*** Block opens ***

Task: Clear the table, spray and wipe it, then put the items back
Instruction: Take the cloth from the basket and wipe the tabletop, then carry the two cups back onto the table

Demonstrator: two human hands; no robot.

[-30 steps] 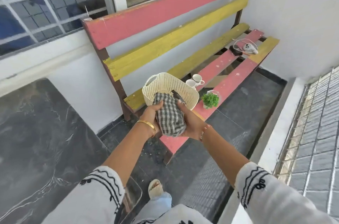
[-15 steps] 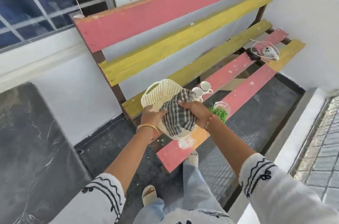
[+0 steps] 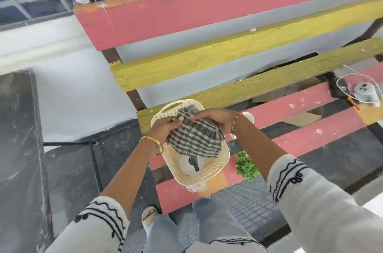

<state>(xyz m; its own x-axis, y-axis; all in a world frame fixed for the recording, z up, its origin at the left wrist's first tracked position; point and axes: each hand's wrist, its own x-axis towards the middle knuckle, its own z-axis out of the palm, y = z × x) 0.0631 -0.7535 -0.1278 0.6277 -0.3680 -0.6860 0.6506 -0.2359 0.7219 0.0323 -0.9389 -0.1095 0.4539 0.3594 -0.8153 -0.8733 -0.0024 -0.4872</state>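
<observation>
Here the checked cloth [image 3: 194,138] bunches between both hands' grip, over the basket [image 3: 224,150].

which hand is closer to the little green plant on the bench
Right. The right hand grips the checked cloth just above the plant; the left hand holds the cloth's far side.

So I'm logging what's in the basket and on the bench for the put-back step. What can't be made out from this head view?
- Spray bottle in the basket: only its top shows; the checked cloth covers the rest.
- Cups: mostly hidden behind the right hand and wrist.
- Small plant: partly behind the right sleeve.
- Grey object with wire at the bench's far end: too blurred to identify.
- Left hand: fingertips buried in the cloth.
</observation>
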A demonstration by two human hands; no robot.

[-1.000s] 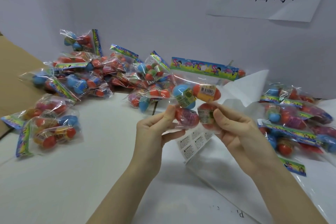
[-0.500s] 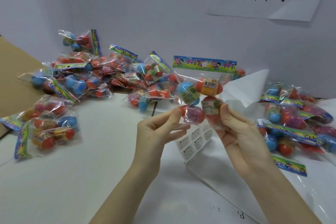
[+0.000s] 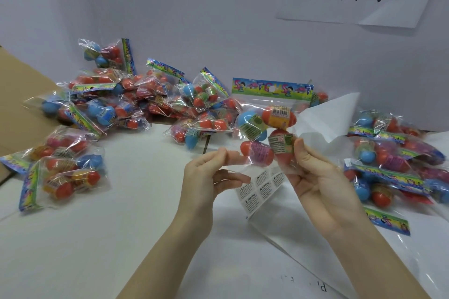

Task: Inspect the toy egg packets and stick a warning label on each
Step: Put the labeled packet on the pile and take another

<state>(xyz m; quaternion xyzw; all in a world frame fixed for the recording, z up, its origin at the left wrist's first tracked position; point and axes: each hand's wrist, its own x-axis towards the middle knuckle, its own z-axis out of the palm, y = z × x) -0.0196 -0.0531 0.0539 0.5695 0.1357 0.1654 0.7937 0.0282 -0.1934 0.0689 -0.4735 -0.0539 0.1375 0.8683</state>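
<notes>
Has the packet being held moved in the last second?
Yes. The held packet has shifted slightly right, its header now further from the pile of packets at the wall. The right hand grips it; the left hand pinches its lower edge.

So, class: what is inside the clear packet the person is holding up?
The held packet contains toy eggs: a blue one, an orange one with a barcode sticker and two red ones below. The right hand covers part of one red egg; anything behind them is hidden.

Both forearms raised mid-frame, palms facing in. Left hand pinching thumb to forefinger; right hand gripping with thumb up.
</notes>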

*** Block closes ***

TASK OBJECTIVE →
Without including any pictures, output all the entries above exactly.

ANSWER FOR THIS EXERCISE →
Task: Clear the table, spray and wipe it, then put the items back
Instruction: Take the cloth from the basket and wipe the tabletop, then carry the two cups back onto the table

Demonstrator: two human hands; no robot.

[-30 steps] 
[-15 steps] 
[+0 steps] 

<state>(xyz m; its own x-axis, y-axis; all in a world frame fixed for the recording, z up, its origin at the left wrist's first tracked position; point and axes: each hand's wrist, its own x-axis towards the middle knuckle, its own z-axis out of the palm, y = z × x) 0.0631 -0.7535 -0.1278 0.6277 -0.3680 -0.6860 0.6506 -0.2359 0.7219 0.0323 -0.9389 -0.1095 0.4539 0.3594 -0.8153 -0.8733 -0.0024 -0.4872</state>
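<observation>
Here the checked cloth [image 3: 194,138] bunches between both hands' grip, over the basket [image 3: 224,150].

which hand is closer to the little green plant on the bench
Right. The right hand grips the checked cloth just above the plant; the left hand holds the cloth's far side.

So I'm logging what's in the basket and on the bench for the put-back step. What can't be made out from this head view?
- Spray bottle in the basket: only its top shows; the checked cloth covers the rest.
- Cups: mostly hidden behind the right hand and wrist.
- Small plant: partly behind the right sleeve.
- Grey object with wire at the bench's far end: too blurred to identify.
- Left hand: fingertips buried in the cloth.
</observation>
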A demonstration by two human hands; no robot.

[-1.000s] 
[-0.500s] 
[+0.000s] 

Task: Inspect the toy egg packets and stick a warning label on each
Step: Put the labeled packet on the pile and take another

<state>(xyz m; quaternion xyzw; all in a world frame fixed for the recording, z up, its origin at the left wrist's first tracked position; point and axes: each hand's wrist, its own x-axis towards the middle knuckle, its own z-axis out of the palm, y = z × x) -0.0196 -0.0531 0.0539 0.5695 0.1357 0.1654 0.7937 0.0282 -0.1934 0.0689 -0.4735 -0.0539 0.1375 0.8683</state>
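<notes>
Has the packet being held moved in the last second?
Yes. The held packet has shifted slightly right, its header now further from the pile of packets at the wall. The right hand grips it; the left hand pinches its lower edge.

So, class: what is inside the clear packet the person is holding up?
The held packet contains toy eggs: a blue one, an orange one with a barcode sticker and two red ones below. The right hand covers part of one red egg; anything behind them is hidden.

Both forearms raised mid-frame, palms facing in. Left hand pinching thumb to forefinger; right hand gripping with thumb up.
</notes>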

That completes the answer, and no more is expected.